> **What is needed**: If a line in the entries below includes "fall", show that line.

> **Data provided**:
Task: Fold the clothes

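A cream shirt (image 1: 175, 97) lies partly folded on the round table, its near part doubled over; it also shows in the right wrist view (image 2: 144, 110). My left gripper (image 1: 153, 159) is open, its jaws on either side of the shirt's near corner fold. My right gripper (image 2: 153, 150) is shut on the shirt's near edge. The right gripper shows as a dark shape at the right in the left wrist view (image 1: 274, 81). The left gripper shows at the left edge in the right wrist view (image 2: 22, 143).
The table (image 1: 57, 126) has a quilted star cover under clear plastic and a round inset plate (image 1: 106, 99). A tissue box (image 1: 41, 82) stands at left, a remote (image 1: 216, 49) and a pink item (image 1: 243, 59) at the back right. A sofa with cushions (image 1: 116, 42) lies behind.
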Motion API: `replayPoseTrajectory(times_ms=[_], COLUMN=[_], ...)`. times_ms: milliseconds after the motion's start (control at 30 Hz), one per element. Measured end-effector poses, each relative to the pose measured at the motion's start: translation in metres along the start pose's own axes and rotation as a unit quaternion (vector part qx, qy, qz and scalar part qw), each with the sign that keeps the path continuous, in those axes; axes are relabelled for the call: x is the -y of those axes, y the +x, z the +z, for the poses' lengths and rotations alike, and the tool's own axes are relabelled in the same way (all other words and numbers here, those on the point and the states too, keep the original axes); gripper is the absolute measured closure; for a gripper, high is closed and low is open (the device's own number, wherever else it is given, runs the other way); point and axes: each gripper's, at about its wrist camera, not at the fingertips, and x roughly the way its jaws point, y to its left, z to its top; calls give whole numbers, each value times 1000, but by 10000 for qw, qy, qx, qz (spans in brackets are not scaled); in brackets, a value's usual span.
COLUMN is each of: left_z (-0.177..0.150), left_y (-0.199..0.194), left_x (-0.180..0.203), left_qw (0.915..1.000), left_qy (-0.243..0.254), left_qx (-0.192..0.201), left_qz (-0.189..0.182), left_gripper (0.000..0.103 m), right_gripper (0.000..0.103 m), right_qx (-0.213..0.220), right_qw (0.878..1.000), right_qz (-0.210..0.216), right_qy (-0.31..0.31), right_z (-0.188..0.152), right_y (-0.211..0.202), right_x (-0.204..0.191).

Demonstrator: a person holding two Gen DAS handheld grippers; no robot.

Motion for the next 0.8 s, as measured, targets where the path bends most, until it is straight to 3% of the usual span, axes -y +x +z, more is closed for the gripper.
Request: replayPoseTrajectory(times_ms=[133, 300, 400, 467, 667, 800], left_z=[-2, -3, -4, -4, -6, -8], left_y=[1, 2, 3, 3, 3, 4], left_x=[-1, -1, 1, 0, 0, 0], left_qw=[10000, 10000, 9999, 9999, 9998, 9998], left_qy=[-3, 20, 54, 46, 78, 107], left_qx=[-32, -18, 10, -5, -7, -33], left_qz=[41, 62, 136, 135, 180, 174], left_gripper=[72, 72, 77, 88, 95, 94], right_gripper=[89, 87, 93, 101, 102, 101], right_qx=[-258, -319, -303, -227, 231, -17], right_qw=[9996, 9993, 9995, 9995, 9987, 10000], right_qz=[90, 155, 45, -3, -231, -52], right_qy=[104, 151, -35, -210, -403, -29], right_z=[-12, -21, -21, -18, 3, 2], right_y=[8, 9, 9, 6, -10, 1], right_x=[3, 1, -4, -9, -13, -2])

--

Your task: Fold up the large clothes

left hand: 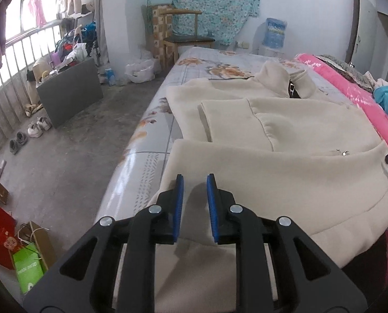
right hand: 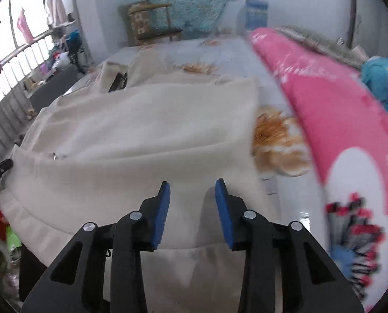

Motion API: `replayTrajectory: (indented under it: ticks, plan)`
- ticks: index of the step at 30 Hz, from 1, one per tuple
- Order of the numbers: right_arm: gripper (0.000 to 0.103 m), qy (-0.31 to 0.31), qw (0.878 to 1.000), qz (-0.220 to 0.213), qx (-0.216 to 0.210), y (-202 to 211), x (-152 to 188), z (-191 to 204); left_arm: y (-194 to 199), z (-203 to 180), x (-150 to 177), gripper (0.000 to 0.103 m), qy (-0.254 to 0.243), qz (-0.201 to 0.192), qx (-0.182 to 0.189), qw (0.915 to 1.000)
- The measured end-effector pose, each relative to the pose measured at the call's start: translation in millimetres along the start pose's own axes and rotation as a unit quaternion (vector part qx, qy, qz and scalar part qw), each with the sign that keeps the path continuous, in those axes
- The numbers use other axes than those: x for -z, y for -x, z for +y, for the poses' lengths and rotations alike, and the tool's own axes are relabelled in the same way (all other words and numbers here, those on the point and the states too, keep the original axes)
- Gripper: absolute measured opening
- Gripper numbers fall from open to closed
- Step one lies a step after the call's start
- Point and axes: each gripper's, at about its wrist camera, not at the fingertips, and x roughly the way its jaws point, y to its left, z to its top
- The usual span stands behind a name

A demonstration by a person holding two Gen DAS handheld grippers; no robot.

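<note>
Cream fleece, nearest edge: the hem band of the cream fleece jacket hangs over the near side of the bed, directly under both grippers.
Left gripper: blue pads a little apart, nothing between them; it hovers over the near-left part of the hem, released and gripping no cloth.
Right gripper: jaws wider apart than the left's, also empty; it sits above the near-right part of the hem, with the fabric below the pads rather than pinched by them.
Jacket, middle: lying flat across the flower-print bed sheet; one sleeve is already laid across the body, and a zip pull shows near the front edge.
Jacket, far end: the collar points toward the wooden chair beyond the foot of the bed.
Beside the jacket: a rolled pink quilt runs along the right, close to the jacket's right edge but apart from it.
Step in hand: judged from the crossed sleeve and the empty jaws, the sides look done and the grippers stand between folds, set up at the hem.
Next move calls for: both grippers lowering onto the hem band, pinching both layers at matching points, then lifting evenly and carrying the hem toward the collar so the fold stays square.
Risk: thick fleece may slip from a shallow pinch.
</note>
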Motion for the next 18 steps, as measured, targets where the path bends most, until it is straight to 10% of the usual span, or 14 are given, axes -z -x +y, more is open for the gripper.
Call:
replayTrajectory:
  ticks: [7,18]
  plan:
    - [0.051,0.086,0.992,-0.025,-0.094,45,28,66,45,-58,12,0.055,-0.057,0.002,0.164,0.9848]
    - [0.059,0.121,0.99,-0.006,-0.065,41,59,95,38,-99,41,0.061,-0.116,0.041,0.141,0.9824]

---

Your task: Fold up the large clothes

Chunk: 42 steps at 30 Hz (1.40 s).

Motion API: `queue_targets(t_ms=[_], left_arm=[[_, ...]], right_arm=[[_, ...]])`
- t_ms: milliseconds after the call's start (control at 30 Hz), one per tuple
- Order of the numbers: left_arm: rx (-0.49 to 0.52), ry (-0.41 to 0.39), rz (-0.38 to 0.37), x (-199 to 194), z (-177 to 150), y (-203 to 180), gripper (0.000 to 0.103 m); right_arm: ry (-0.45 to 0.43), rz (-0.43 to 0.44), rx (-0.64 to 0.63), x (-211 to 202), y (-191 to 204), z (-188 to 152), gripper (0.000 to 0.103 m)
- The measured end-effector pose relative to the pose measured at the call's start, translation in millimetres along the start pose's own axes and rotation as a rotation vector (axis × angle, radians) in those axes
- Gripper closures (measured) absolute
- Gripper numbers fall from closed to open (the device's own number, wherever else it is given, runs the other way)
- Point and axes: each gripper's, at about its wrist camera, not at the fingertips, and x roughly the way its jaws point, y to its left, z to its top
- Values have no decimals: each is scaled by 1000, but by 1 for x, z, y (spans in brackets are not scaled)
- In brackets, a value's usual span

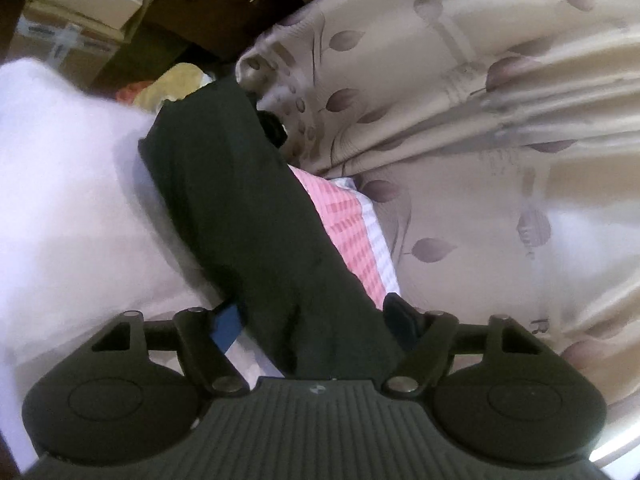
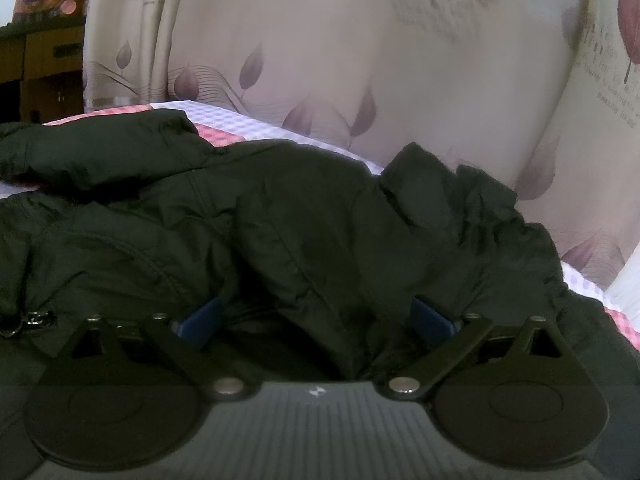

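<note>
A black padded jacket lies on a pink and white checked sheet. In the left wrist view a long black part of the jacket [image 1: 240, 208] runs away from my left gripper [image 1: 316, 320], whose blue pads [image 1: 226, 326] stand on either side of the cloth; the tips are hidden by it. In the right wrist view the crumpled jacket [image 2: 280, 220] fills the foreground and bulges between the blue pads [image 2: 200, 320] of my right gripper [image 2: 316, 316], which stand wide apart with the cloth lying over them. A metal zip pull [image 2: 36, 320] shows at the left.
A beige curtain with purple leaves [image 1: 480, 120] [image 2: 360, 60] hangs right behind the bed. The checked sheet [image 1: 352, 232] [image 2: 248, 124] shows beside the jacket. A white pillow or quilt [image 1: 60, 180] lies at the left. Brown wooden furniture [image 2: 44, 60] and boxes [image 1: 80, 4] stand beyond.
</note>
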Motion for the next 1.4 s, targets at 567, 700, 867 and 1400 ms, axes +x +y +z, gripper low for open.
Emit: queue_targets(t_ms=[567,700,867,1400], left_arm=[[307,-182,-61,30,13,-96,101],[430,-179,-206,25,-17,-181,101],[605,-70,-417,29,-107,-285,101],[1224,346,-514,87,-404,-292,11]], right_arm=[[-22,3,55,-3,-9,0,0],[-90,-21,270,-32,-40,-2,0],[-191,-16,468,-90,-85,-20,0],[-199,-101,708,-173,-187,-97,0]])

> **Task output**:
- Gripper numbers fall from open to closed
- Gripper numbers fall from closed to open (the device's own number, wherever else it is given, runs the other way)

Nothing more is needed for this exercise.